RAW DATA:
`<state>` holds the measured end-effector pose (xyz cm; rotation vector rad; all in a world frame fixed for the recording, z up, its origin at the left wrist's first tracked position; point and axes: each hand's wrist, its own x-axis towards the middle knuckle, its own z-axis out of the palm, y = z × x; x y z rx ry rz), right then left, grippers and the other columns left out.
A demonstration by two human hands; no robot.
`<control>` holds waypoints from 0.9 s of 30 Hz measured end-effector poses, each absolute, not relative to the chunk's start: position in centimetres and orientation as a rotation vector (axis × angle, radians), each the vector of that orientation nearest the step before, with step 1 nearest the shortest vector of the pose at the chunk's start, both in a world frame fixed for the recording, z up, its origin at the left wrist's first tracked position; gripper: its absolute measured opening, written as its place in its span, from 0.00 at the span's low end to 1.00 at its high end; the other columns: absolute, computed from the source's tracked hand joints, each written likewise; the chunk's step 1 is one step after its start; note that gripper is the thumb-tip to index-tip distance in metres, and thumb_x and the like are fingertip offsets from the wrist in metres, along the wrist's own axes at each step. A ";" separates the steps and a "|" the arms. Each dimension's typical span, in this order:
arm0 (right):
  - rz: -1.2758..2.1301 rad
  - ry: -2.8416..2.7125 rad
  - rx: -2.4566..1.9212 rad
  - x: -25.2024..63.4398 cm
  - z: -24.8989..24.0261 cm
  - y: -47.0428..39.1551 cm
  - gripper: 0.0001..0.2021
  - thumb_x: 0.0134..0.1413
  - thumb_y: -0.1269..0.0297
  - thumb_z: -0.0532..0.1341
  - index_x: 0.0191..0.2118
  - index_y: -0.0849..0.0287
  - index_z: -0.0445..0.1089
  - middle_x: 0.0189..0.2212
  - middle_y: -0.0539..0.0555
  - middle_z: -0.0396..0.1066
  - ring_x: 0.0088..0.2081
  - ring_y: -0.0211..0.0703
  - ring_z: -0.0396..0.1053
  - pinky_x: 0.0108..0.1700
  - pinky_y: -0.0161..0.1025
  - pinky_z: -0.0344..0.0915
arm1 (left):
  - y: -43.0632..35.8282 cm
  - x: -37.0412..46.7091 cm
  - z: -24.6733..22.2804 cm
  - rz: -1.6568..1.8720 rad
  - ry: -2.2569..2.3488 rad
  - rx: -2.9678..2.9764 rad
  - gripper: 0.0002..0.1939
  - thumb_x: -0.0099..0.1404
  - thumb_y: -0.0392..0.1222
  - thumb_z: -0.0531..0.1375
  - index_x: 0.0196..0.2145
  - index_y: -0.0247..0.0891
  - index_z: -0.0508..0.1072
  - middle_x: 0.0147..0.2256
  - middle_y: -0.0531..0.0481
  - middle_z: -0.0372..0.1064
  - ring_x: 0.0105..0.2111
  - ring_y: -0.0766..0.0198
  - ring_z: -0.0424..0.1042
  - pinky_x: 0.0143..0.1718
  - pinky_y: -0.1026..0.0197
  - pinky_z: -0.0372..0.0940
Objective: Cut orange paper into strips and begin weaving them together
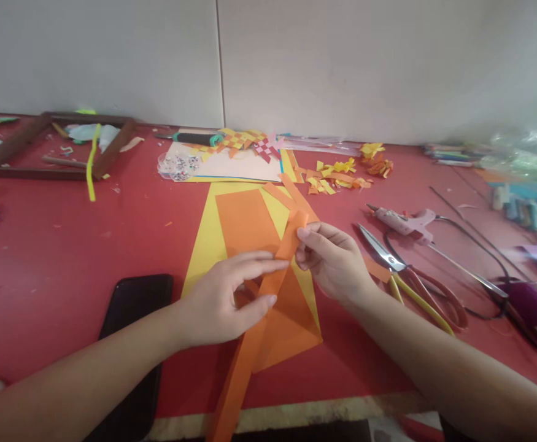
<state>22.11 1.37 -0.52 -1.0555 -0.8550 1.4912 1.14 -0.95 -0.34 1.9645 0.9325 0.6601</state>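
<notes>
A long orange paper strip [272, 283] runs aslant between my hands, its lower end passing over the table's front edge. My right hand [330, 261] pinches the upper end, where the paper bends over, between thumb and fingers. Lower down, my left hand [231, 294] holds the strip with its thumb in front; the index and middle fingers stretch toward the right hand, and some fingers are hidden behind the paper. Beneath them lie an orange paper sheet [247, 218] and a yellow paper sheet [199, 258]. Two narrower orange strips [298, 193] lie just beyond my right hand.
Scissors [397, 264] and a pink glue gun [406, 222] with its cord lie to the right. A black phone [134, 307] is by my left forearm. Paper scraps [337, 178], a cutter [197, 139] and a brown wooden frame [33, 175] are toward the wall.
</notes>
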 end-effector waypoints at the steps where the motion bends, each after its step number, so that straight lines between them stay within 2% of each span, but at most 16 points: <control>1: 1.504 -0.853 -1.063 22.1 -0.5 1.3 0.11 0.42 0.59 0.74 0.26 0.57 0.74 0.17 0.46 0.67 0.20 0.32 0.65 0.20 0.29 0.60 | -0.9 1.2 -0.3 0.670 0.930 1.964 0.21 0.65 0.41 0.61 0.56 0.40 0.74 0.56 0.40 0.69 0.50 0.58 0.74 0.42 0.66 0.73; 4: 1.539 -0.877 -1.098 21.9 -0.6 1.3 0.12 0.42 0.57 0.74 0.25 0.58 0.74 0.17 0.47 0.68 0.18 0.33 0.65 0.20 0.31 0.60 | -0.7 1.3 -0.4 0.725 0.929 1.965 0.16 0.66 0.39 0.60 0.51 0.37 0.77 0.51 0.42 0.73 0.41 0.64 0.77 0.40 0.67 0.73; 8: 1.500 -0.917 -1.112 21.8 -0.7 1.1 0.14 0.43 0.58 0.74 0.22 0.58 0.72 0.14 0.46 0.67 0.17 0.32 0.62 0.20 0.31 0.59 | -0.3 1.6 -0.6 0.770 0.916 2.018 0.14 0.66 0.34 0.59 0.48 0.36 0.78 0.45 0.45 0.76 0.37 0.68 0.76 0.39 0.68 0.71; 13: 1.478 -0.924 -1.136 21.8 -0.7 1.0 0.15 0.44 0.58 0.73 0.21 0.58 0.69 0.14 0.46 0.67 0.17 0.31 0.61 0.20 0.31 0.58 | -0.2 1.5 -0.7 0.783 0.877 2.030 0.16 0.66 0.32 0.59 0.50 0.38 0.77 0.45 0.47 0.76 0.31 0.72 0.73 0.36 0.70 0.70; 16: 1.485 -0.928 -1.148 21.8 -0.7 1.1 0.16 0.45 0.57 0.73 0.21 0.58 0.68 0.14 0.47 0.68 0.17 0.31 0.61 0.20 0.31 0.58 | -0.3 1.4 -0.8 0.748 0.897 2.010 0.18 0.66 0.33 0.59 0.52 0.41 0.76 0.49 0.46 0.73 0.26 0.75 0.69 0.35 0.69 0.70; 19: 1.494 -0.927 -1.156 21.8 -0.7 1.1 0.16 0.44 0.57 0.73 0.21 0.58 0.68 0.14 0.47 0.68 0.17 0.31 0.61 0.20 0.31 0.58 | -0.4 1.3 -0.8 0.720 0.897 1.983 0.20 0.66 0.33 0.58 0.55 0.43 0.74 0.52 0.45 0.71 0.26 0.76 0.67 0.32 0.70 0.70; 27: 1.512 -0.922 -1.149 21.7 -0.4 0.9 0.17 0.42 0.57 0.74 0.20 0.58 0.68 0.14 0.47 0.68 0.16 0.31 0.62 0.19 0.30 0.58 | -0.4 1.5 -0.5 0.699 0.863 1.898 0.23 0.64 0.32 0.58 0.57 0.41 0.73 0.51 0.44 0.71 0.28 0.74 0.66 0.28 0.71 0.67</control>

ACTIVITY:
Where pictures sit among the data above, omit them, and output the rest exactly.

ANSWER:
`<state>` holds the measured end-effector pose (xyz cm; rotation vector rad; all in a world frame fixed for the recording, z up, its origin at the left wrist's first tracked position; point and axes: each hand's wrist, its own x-axis towards the middle knuckle, its own z-axis out of the palm, y = z × x; x y z rx ry rz), right then left, grippers and the other columns left out.
A demonstration by two human hands; no robot.
`<control>` holds waypoints from 0.9 s of 30 Hz measured end-effector poses, each absolute, not relative to the chunk's start: position in centimetres and orientation as a rotation vector (axis × angle, radians), each the vector of that orientation nearest the step before, with step 1 nearest the shortest vector of the pose at the chunk's start, both in a world frame fixed for the recording, z up, its origin at the left wrist's first tracked position; gripper: its absolute measured opening, written as its place in its span, from 0.00 at the span's low end to 1.00 at its high end; the other columns: absolute, computed from the source's tracked hand joints, each written likewise; the chunk's step 1 is one step after its start; note that gripper is the thumb-tip to index-tip distance in metres, and thumb_x and the like are fingertip offsets from the wrist in metres, along the wrist's own axes at each step. A ";" separates the steps and a "|" the arms. Each dimension's typical span, in this order:
arm0 (right):
  - rz: -1.2758..2.1301 rad
  - ry: -2.8416..2.7125 rad
  - rx: -2.4566..1.9212 rad
  - x: -25.2024..63.4398 cm
  - z: -24.8989..24.0261 cm
  - y: -47.0428..39.1551 cm
  - gripper: 0.0001..0.2021
  - thumb_x: 0.0134..0.1413
  - thumb_y: -0.1269..0.0297
  - thumb_z: -0.0532..0.1341
  - index_x: 0.0191..0.2118
  - index_y: -0.0849..0.0287
  - index_z: -0.0445..0.1089
  - middle_x: 0.0189..0.2212
  - middle_y: -0.0539..0.0555
  - middle_z: -0.0396..0.1066
  - ring_x: 0.0088..0.2081
  - ring_y: -0.0211..0.0703
  - ring_z: -0.0396..0.1053
  - pinky_x: 0.0108..0.1700
  - pinky_y: -0.0161..0.1025
  - pinky_z: -0.0344..0.0915
arm1 (left):
  - y: -43.0632..35.8282 cm
  - x: -37.0412..46.7091 cm
  - z: -24.6733..22.2804 cm
  - rz: -1.6568..1.8720 rad
  - ry: -2.2569..2.3488 rad
  - rx: -2.9678..2.9764 rad
  - gripper: 0.0002..0.1939
  - thumb_x: -0.0099..0.1404
  - thumb_y: -0.0392..0.1222
  - thumb_z: -0.0531..0.1375
  - index_x: 0.0196..0.2145
  - index_y: -0.0247..0.0891
  - index_z: -0.0508..0.1072
  - middle_x: 0.0147..0.2256
  - middle_y: -0.0531..0.0481
  - middle_z: -0.0372..0.1064
  - ring_x: 0.0105..0.2111
  - ring_y: -0.0766..0.0198
  - ring_z: -0.0424..0.1042
  - pinky_x: 0.0143..0.1718
  - pinky_y: -0.1026..0.0197
  - pinky_z: -0.0372..0.0940
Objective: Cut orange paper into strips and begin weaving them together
<state>22.11 1.37 -0.52 -1.0555 -0.8550 1.4912 1.14 -0.95 -0.34 1.9645 0.9325 0.6601</state>
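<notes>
A long orange paper strip [272, 283] runs aslant between my hands, its lower end passing over the table's front edge. My right hand [330, 261] pinches the upper end, where the paper bends over, between thumb and fingers. Lower down, my left hand [231, 294] holds the strip with its thumb in front; the index and middle fingers stretch toward the right hand, and some fingers are hidden behind the paper. Beneath them lie an orange paper sheet [247, 218] and a yellow paper sheet [199, 258]. Two narrower orange strips [298, 193] lie just beyond my right hand.
Scissors [397, 264] and a pink glue gun [406, 222] with its cord lie to the right. A black phone [134, 307] is by my left forearm. Paper scraps [337, 178], a cutter [197, 139] and a brown wooden frame [33, 175] are toward the wall.
</notes>
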 end-effector waypoints at the steps where the motion bends, each after its step number, so that straight lines between them stay within 2% of each span, but at most 16 points: <control>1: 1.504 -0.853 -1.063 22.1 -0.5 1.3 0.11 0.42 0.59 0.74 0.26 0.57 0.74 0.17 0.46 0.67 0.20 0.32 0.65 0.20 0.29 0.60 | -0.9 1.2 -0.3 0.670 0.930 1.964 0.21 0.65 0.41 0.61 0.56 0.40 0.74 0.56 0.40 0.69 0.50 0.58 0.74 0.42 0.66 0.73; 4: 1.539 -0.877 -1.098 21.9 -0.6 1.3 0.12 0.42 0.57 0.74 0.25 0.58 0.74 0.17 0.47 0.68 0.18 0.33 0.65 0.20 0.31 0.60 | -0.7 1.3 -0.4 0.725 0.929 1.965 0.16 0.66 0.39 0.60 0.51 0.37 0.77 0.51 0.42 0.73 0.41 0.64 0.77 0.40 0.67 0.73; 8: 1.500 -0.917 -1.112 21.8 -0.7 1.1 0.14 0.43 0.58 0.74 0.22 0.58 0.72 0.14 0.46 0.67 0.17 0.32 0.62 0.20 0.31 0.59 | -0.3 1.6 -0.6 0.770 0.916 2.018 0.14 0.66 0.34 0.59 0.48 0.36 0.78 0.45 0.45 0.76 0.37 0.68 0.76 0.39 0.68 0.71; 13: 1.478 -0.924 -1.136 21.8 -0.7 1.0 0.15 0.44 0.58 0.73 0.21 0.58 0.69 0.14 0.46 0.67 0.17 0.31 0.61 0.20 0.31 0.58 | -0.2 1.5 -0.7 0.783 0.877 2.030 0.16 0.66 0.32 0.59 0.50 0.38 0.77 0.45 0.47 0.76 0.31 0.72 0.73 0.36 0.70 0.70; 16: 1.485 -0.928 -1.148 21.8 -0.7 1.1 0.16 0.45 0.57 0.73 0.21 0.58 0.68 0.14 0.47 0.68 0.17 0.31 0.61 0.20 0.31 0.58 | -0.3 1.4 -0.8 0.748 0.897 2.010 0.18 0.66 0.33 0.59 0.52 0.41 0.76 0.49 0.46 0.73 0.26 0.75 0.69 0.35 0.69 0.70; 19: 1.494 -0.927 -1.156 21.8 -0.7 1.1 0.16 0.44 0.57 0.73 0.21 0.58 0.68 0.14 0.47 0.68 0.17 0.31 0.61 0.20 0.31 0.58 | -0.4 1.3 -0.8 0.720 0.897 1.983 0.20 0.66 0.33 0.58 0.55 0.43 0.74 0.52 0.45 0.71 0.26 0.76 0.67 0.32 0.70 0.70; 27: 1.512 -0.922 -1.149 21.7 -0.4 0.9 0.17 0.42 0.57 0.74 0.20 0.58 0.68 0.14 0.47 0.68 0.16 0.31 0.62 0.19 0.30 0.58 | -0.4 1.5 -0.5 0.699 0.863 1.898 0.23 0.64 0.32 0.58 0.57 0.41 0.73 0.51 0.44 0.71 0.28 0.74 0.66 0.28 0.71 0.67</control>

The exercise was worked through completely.